• _TASK BRIEF_
Which lines of the records below contain the word "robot"? Show each one.

[Source records]

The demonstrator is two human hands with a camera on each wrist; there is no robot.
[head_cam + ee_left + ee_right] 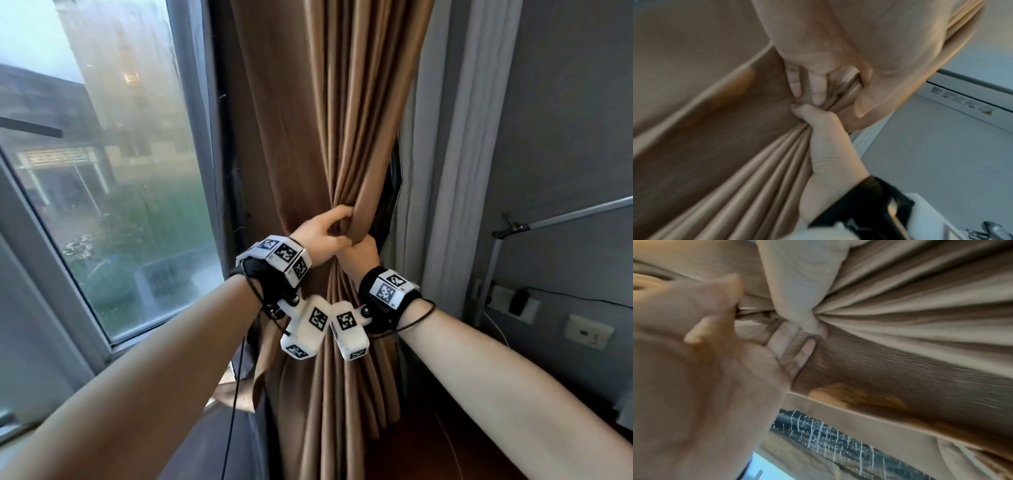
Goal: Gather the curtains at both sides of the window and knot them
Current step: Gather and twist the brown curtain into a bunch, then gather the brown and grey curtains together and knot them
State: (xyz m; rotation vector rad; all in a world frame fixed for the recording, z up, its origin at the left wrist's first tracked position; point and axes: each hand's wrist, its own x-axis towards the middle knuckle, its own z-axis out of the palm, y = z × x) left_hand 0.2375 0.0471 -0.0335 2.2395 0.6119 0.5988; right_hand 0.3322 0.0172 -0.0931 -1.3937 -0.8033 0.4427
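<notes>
A brown pleated curtain (342, 137) hangs at the right side of the window, bunched into a narrow waist at hand height. My left hand (329, 233) grips the bunch from the left, its fingers curled over the folds. Just below and to the right, my right hand (363, 255) clasps the same bunch, touching the left hand. In the left wrist view the left hand's fingers (797, 81) dig into the curtain (735, 162) above the right hand (828, 154). The right wrist view shows the right hand (797, 280) pinching folds of the curtain (920, 305) beside the blurred left hand (694, 369).
The window pane (102, 171) and its grey frame fill the left. A pale sheer curtain (455, 171) hangs right of the brown one. A metal rod with a clamp (548, 221) juts from the right wall, above wall sockets (589, 330) and a plugged-in charger (517, 301).
</notes>
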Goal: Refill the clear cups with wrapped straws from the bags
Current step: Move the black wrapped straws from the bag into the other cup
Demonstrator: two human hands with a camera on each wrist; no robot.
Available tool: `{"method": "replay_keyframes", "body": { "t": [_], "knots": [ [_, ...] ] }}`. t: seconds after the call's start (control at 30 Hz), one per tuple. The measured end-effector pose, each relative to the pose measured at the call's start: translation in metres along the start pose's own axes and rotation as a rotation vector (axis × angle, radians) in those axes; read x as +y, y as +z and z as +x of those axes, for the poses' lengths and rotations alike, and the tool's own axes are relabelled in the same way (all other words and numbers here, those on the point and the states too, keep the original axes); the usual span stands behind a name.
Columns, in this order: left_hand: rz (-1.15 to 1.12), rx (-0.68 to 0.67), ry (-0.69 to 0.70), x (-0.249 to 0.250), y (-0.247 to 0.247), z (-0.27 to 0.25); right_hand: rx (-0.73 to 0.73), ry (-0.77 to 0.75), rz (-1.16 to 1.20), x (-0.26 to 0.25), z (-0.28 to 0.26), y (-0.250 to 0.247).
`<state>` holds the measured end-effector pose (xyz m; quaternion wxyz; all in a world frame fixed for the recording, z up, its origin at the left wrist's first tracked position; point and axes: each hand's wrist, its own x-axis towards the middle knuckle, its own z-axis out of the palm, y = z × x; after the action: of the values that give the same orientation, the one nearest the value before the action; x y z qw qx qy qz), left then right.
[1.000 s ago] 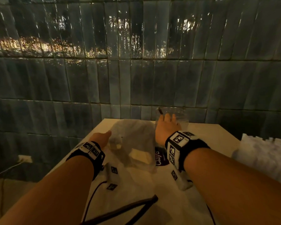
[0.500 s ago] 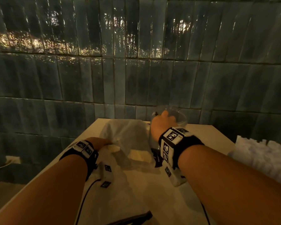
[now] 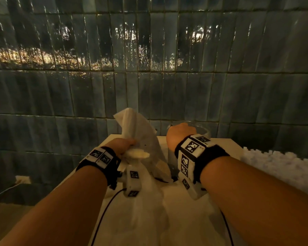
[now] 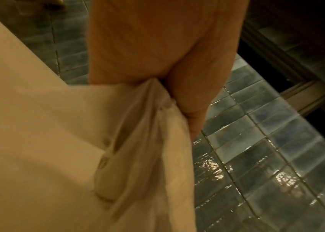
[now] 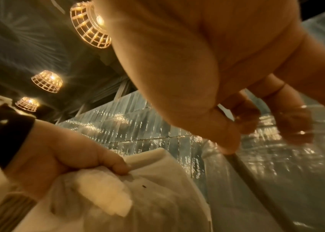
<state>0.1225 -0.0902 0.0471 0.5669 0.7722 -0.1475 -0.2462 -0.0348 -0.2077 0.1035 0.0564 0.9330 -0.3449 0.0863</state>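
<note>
We see the left hand point(image 3: 125, 146) closed around the gathered neck of a thin, translucent white plastic bag point(image 3: 142, 139), fingers curled tight over the bunched film; the left wrist view shows the thumb point(image 4: 193, 100) pressing the crumpled plastic against the palm. Above that grip the loose top of the bag rises in a floppy peak, and below it the bag's body hangs down onto the pale cream tabletop point(image 3: 226, 148). Just under the curled fingers a bundle of white paper-wrapped straws point(image 5: 106, 196) shows through the film, their ends lined up close to the knuckles.

Just to the right of that grip, the right hand point(image 3: 180, 134) is on the rim of a clear, round plastic cup point(image 3: 202, 130). From the right wrist view the thumb point(image 5: 225, 138) sits against the cup's edge and the fingers curl over it on the far side, so we read this hand as gripping the cup at its lip. The cup stands on the table right beside the bag, against the wall of glossy blue-grey tiles point(image 3: 149, 86). We cannot tell whether any straws are in it
</note>
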Motion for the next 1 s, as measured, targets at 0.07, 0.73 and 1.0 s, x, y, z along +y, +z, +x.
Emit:
{"method": "replay_keyframes", "body": {
  "t": [0.07,0.73,1.0],
  "knots": [
    [-0.066,-0.024,0.017,0.005,0.0,-0.009,0.012,-0.04,-0.01,0.002,-0.014,-0.013],
    [-0.285,0.105,0.488,-0.008,-0.021,-0.16,-0.047,-0.326,-0.03,0.002,-0.161,-0.038],
    [-0.351,-0.01,0.496,-0.047,-0.043,-0.208,0.218,-0.266,0.336,0.012,-0.179,-0.03]
  ]
}}
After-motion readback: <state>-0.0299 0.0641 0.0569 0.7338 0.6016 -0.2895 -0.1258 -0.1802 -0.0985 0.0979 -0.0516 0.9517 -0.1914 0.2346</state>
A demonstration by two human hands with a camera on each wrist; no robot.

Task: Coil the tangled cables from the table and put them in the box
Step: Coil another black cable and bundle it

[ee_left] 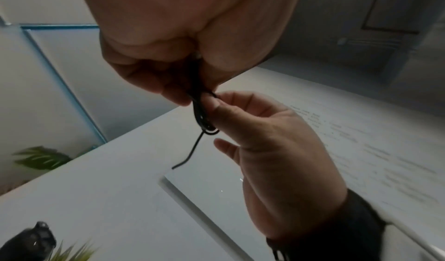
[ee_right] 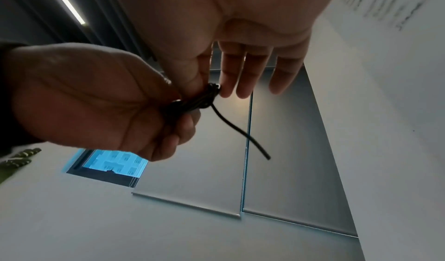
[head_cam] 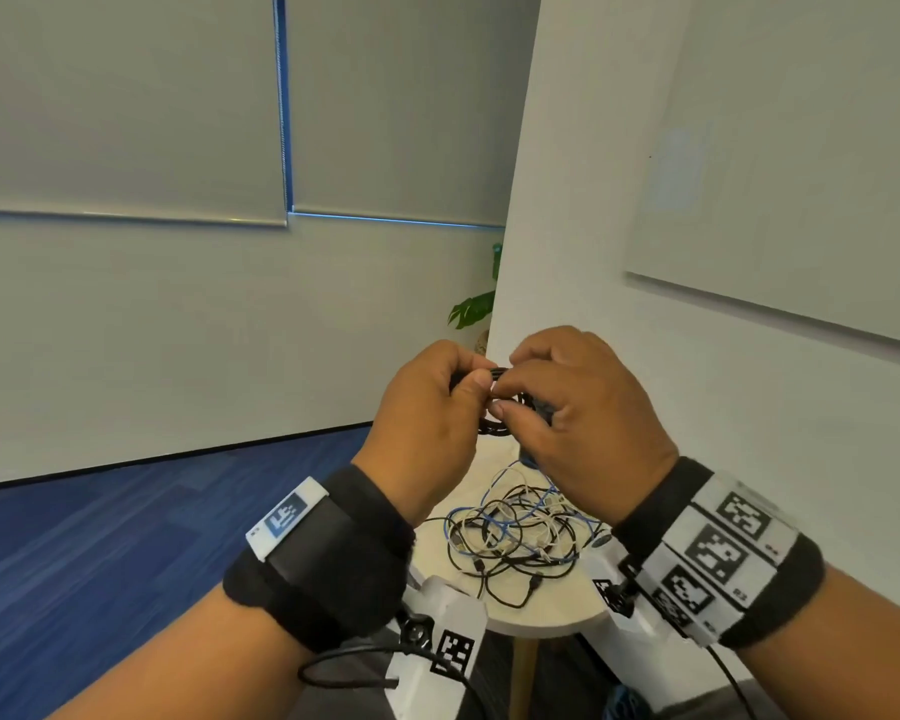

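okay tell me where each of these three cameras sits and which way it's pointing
Head: on the head, facing forward-down at both hands, left hand, right hand, above the tangled cables on the round table.
Left wrist: under the left palm, looking upward.
Right wrist: under the right palm, looking upward.
All share the black cable coil.

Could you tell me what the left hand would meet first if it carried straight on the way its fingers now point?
Probably the right hand: the left hand points across at it, both pinching the black cable between them, almost touching. Exact depth is unclear.
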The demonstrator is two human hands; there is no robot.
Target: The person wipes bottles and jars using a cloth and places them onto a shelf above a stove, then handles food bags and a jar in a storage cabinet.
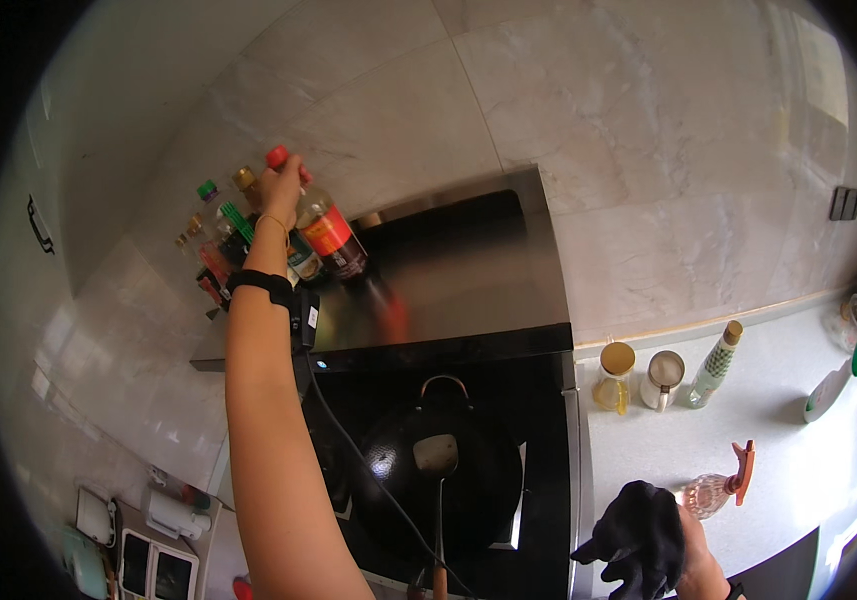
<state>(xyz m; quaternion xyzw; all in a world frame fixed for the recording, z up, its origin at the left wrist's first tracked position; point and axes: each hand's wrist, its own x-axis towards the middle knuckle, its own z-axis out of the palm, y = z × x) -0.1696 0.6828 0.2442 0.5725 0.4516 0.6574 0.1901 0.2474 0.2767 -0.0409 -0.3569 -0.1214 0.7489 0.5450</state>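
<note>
My left hand (284, 184) grips the neck of a soy sauce bottle (331, 236) with a red cap, at the edge of a group of bottles on the steel top above the stove. Beside it stand a green-capped bottle (208, 192) and a gold-capped bottle (244, 178), partly hidden by my arm. At the lower right my right hand (696, 555) holds a bunched black cloth (635, 536), which hides most of its fingers. A pink spray bottle (707, 495) is close beside that hand on the white counter.
Below the steel top, a wok (406, 487) with a spatula (437, 454) sits on the black stove. A black cable (368, 461) hangs across it. A gold-lidded jar (614, 379), a metal-topped container (662, 379), a glass bottle (715, 367) and a white-green brush (833, 390) stand on the right counter.
</note>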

• _ANSWER BELOW_
The demonstrator is two human hands with a camera on each wrist; there is no robot.
Demonstrator: two human hands with a camera on each wrist; no robot.
A demonstration by two human hands with a camera on each wrist; no robot.
The demonstrator is two human hands; there is no robot.

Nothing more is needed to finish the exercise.